All songs were the last complete works for a movie by Academy Award winner Howard Ashman. Ashman died eight months prior to the release of this movie. This movie is dedicated to Ashman; at the end of the final credits, you can read the dedication: "To our friend Howard, who gave a mermaid her voice and a beast his soul, we will be forever grateful."
Glen Keane, the supervising animator on the Beast, created his own hybrid beast by combining the mane of a lion, the beard and head structure of a buffalo, the tusks and nose bridge of a wild boar, the heavily muscled brow of a gorilla, the legs and tail of a wolf, and the big and bulky body of a bear. He also has blue eyes, the one physical feature that does not change whether he is a beast or a human.
Dame Angela Lansbury (Mrs. Potts) thought that another character would be better suited to sing the ballad, "Beauty and the Beast." Directors Gary Trousdale and Kirk Wise asked her to make at least one recording to have for a back-up; that one recording ended up in the movie.
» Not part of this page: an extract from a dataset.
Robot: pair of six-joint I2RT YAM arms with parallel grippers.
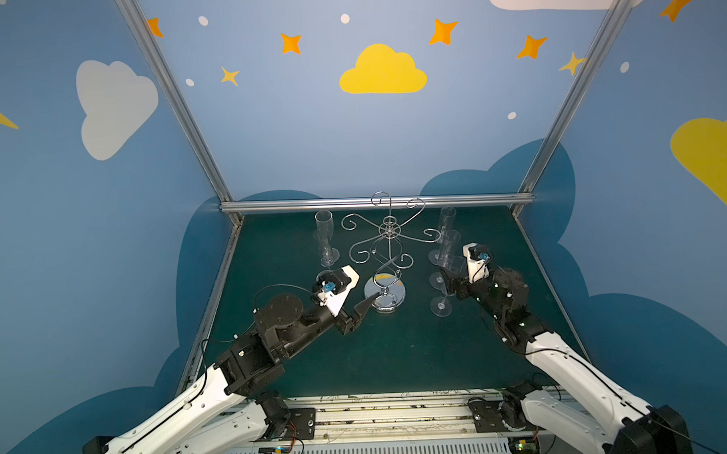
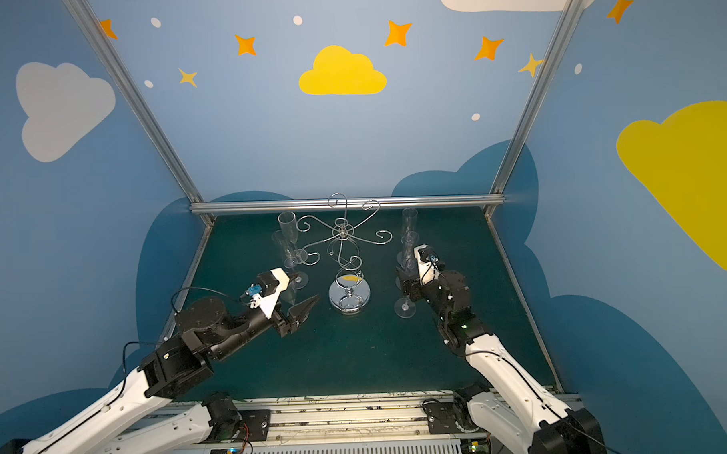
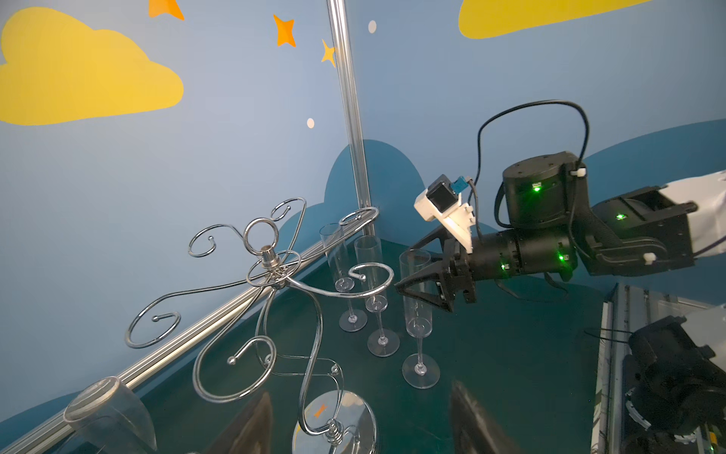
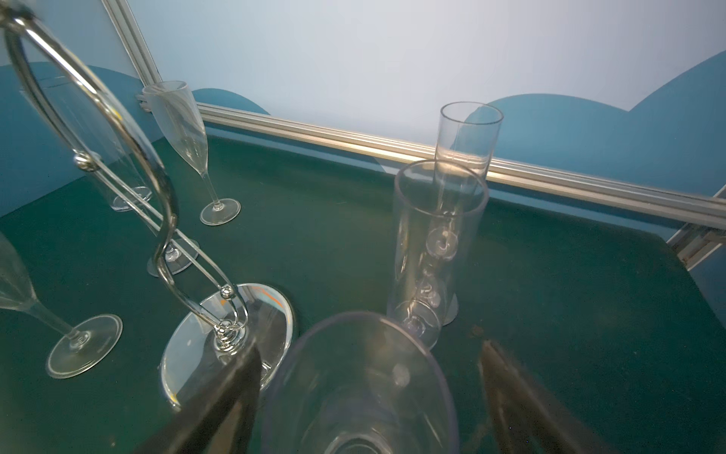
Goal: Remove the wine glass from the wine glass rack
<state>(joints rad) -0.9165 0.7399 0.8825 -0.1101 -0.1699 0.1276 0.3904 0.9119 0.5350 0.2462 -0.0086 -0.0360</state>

The majority of the sculptures seen in the castle are different earlier versions of the Beast.
Many scenes were storyboarded but never animated. Those include a scene where Gaston visits the asylum, and a scene where the Beast is seen dragging the carcass of an animal he killed. Both were considered too gruesome for this movie and the ideas were dropped. However, an animal's skeleton can be seen, though just barely, since it is heavily in shadows, in the corner of the West Wing, leaving a subtle implication of just how far his transformation had affected him.